= Therapeutic inertia =

Therapeutic inertia (also known as clinical inertia) is a measurement of the resistance to therapeutic treatment for an existing medical condition. It is commonly measured as a percentage of the number of encounters in which a patient with a condition received new or increased therapeutic treatment out of the total number of visits to a health care professional by the patient. A high percentage indicates that the health care provider is slow to treat a medical condition. A low percentage indicates that a provider is extremely quick in prescribing new treatment at the onset of any medical condition.

==Calculation==
There are two common methods used in calculating therapeutic inertia. For the following examples, consider that a patient has five visits with a health provider. In four of those visits, a condition is not controlled (such as high blood pressure or high cholesterol).

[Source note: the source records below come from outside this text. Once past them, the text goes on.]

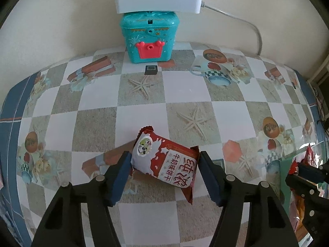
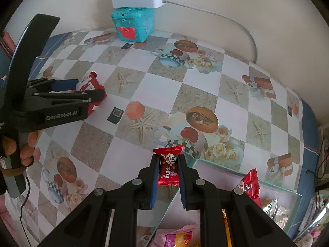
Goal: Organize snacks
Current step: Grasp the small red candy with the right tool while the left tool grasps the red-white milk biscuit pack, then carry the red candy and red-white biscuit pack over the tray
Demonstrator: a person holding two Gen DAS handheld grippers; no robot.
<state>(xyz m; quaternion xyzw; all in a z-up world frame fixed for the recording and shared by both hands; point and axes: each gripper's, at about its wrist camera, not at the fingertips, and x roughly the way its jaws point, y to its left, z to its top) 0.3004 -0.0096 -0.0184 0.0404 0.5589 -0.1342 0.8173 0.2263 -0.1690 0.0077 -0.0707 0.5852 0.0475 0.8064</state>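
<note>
At the top centre of the left wrist frame a teal toy chest [image 1: 149,39] with a red crown clasp stands against the cream wall [image 1: 61,20], a white power strip [image 1: 158,1] lying on its lid and its cord [image 1: 255,30] looping down the wall to the right. A small dark tag [image 1: 151,70] lies just in front of the chest. The bench [image 1: 98,103] wears a checked cloth printed with starfish, cups and gift boxes, mostly bare across the middle; its blue border curves along the left and right edges.

Low in the frame, the left claw [image 1: 164,164] stands partly open around a red-and-white milk biscuit packet [image 1: 164,162] lying tilted on the cloth; whether the pads press it I cannot tell. In the right wrist frame, the right claw [image 2: 168,168] is clamped on a small red candy [image 2: 167,164], above a clear tray [image 2: 246,179] in the lower right that already holds wrapped snacks [image 2: 249,183].
</note>
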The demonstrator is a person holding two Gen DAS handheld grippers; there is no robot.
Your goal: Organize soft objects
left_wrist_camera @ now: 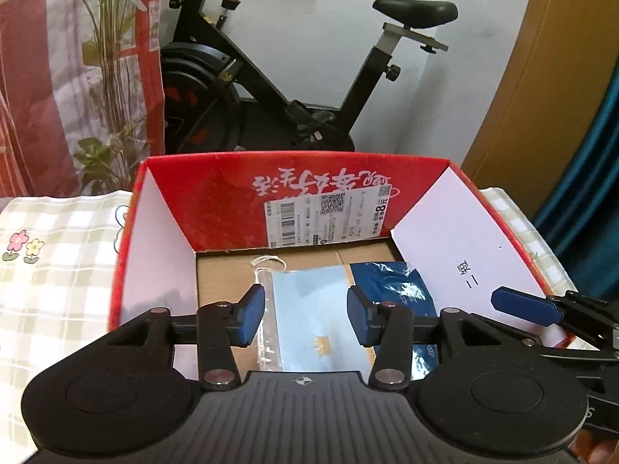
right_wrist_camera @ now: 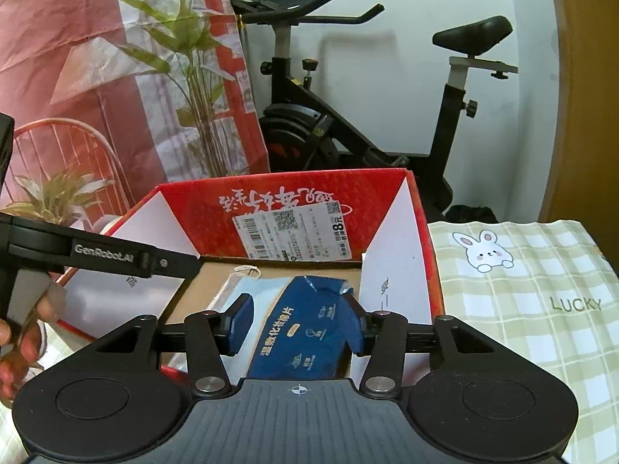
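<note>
A red cardboard box (left_wrist_camera: 216, 193) with its flaps open stands on the table; it also shows in the right wrist view (right_wrist_camera: 387, 189). Inside lie a light blue packet in clear plastic (left_wrist_camera: 309, 317) and a dark blue packet (left_wrist_camera: 394, 282). In the right wrist view the dark blue packet (right_wrist_camera: 309, 328) lies partly over the light blue one (right_wrist_camera: 251, 290). My left gripper (left_wrist_camera: 305, 317) is open and empty above the light blue packet. My right gripper (right_wrist_camera: 300, 324) is open and empty above the dark blue packet. One right fingertip (left_wrist_camera: 522, 305) shows in the left wrist view.
A green checked tablecloth (right_wrist_camera: 522, 309) with a rabbit print covers the table around the box. Behind stand an exercise bike (left_wrist_camera: 271, 89), a potted plant (right_wrist_camera: 193, 77) and a red-and-white curtain (left_wrist_camera: 35, 77). A wooden panel (left_wrist_camera: 541, 96) is at the right.
</note>
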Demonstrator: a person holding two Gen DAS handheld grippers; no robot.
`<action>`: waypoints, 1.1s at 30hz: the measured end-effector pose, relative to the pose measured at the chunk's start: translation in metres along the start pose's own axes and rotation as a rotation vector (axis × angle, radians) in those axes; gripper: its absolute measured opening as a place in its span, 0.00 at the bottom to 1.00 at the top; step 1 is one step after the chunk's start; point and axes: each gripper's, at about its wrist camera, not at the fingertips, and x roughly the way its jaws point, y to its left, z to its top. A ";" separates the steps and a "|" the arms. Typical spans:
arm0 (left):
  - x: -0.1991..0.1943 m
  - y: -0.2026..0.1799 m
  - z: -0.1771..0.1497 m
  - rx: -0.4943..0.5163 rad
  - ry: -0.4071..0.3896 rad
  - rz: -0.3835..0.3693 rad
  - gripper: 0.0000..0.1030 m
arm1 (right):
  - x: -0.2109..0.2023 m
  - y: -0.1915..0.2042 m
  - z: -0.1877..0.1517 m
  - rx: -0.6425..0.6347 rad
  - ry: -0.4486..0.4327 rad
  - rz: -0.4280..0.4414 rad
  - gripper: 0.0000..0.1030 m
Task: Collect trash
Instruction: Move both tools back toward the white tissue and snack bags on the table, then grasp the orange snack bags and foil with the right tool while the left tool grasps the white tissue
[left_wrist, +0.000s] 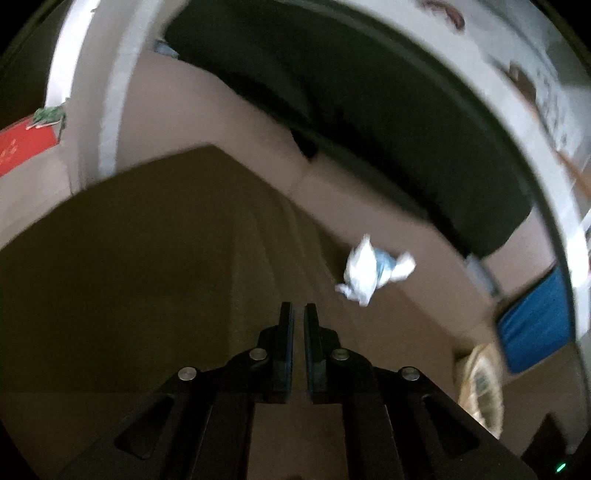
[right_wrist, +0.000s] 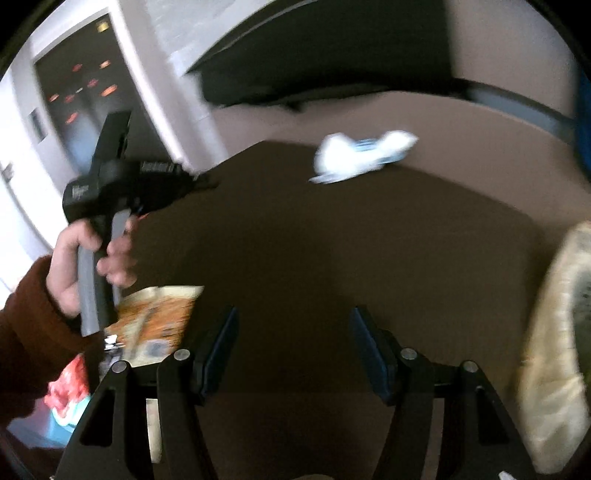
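Note:
A crumpled white and blue wrapper (left_wrist: 375, 271) lies on the pale floor just past the edge of a dark brown surface (left_wrist: 147, 258). My left gripper (left_wrist: 299, 314) hangs over that surface, short of the wrapper and to its left, shut with nothing between its fingers. In the right wrist view the same wrapper (right_wrist: 360, 157) lies far ahead, and my right gripper (right_wrist: 293, 332) stands open and empty above the brown surface (right_wrist: 332, 258). A hand in a rust sleeve holds the left gripper (right_wrist: 205, 182) at the left. An orange wrapper (right_wrist: 159, 317) lies beneath that hand.
A dark sofa (left_wrist: 369, 129) runs along the back. A blue item (left_wrist: 532, 321) and a cream woven basket (left_wrist: 480, 384) sit at the right; the basket (right_wrist: 554, 350) is close to my right gripper. A red and blue object (right_wrist: 68, 391) lies at lower left.

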 end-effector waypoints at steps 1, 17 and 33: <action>-0.012 0.006 0.005 -0.003 -0.028 -0.004 0.08 | 0.005 0.015 -0.001 -0.016 0.018 0.026 0.59; -0.157 0.047 -0.001 0.158 -0.250 0.183 0.25 | 0.062 0.123 -0.032 -0.208 0.162 -0.047 0.68; -0.073 -0.015 -0.021 0.238 -0.096 0.061 0.33 | 0.009 0.050 -0.016 -0.187 0.026 -0.107 0.19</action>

In two of those visits, the provider made a change to the patient's treatment for the condition.

In Dr. Okonofua's original paper, this patient's therapeutic inertia is calculated as $\frac{h}{v} - \frac{c}{v}$ where h is the number of visits with an uncontrolled condition, c is the number of visits in which a change was made, and v is the total number of visits. Therefore, the patient's therapeutic inertia is $\frac{4}{5} - \frac{2}{5} = 0.4 = 40\%$.

An alternative, which avoids consideration of visits where the condition was already controlled and the provider should not be expected to make a treatment change, is $1 - \frac{c}{h}$. Using the above example, there are 2 changes and 4 visits with an uncontrolled condition. The therapeutic inertia is $1 - \frac{2}{4} = 0.5 = 50\%$.

==Reception==
Therapeutic inertia was devised as a metric for measuring treatment of hypertension. It has now become a standard metric for analysing treatment of many common comorbidities such as diabetes and hyperlipidemia. Both feedback reporting processes and intervention studies aimed at reducing therapeutic inertia have been shown to increase control of hypertension, diabetes, and hyperlipidemia.